▸ What to work on
Repeat the lines below exactly as written, please, from the line with "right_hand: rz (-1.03" to the line with "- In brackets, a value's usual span", both lines included, and no others.

+--

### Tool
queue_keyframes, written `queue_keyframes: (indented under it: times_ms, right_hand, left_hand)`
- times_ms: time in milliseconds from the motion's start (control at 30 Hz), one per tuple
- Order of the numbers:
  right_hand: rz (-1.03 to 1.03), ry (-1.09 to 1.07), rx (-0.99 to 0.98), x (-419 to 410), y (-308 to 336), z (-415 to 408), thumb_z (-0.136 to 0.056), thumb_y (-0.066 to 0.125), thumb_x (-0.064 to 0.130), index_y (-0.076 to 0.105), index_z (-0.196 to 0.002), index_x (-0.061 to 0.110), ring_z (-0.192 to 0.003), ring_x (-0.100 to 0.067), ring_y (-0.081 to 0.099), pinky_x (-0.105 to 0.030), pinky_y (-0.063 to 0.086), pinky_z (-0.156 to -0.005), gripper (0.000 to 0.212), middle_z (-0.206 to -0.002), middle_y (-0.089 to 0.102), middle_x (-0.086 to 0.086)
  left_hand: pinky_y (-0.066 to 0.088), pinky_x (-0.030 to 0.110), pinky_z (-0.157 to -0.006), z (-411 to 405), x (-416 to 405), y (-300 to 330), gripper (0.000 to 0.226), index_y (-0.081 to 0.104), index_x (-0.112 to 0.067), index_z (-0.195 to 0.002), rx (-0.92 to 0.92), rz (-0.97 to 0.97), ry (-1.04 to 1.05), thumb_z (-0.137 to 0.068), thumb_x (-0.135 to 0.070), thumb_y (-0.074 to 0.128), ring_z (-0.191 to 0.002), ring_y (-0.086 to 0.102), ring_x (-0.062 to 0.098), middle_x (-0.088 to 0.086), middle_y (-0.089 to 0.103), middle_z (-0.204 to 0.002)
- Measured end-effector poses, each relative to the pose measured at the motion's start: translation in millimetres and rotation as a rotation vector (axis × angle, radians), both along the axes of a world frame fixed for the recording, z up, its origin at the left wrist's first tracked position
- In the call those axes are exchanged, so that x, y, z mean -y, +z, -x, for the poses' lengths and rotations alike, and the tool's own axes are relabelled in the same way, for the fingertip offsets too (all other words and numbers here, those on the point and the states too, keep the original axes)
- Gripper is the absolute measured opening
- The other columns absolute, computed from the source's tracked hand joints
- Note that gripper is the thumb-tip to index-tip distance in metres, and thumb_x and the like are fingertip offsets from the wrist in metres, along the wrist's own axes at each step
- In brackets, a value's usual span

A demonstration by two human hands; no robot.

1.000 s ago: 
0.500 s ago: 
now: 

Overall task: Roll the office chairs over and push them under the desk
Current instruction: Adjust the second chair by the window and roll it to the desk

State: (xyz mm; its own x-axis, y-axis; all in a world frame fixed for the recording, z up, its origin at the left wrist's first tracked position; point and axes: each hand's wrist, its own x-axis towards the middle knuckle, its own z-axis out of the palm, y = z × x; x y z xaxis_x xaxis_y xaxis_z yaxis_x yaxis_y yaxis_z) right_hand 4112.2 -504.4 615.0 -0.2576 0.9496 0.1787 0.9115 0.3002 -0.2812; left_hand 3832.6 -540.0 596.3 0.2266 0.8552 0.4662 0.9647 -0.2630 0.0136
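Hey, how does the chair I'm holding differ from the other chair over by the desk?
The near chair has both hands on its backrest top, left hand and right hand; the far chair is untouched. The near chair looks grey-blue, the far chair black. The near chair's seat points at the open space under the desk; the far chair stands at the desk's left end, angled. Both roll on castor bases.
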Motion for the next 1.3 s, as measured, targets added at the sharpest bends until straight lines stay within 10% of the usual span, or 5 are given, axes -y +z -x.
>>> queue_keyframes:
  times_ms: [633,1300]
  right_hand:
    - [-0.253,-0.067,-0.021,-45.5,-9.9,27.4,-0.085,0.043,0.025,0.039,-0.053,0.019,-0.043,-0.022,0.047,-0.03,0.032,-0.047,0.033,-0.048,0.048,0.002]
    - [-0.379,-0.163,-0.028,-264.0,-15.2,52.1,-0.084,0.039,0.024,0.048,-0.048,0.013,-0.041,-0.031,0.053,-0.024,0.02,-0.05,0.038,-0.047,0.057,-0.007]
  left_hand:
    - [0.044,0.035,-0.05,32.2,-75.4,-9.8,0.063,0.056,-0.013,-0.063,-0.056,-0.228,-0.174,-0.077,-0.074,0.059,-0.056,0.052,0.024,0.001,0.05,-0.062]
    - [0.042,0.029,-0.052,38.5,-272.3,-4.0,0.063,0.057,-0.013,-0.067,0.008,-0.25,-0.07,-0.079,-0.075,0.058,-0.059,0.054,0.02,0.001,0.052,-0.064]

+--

▸ Response to this task
  right_hand: rz (-1.03 to 1.03), ry (-1.09 to 1.07), rx (-0.99 to 0.98), x (-419 to 410), y (-308 to 336), z (-415 to 408), thumb_z (-0.136 to 0.056), thumb_y (-0.066 to 0.125), thumb_x (-0.064 to 0.130), index_y (-0.076 to 0.105), index_z (-0.196 to 0.002), index_x (-0.061 to 0.110), ring_z (-0.192 to 0.003), ring_x (-0.100 to 0.067), ring_y (-0.081 to 0.099), pinky_x (-0.105 to 0.030), pinky_y (-0.063 to 0.086), pinky_z (-0.156 to -0.005), gripper (0.000 to 0.212), middle_z (-0.206 to -0.002), middle_y (-0.089 to 0.102), middle_x (-0.086 to 0.086)
  left_hand: pinky_y (-0.066 to 0.088), pinky_x (-0.030 to 0.110), pinky_z (-0.157 to -0.006), z (-411 to 405), x (-416 to 405), y (-300 to 330), gripper (0.000 to 0.226), index_y (-0.081 to 0.104), index_x (-0.112 to 0.067), index_z (-0.195 to 0.002), rx (-0.92 to 0.92), rz (-0.97 to 0.97), ry (-1.04 to 1.05), thumb_z (-0.137 to 0.068), thumb_x (-0.135 to 0.070), thumb_y (-0.074 to 0.128), ring_z (-0.191 to 0.002), ring_y (-0.086 to 0.102), ring_x (-0.062 to 0.098), middle_x (-0.088 to 0.086), middle_y (-0.089 to 0.103), middle_z (-0.204 to 0.002)
- Measured end-effector poses, each relative to the pose measured at the motion's start: translation in millimetres and rotation as a rotation vector (axis × angle, radians), both along the axes of a world frame fixed for the recording, z up, its origin at the left wrist's first tracked position
- In the call those axes are exchanged, so that x, y, z mean -y, +z, -x, for the poses' lengths and rotations alike, and the tool's own axes are relabelled in the same way, for the fingertip offsets too (all other words and numbers here, those on the point and the states too, keep the original axes)
- Gripper is the absolute measured opening
- The other columns absolute, computed from the source's tracked hand joints
- Note that gripper is the thumb-tip to index-tip distance in metres, and thumb_x and the like are fingertip offsets from the wrist in metres, along the wrist's own axes at each step
- In brackets, a value's usual span

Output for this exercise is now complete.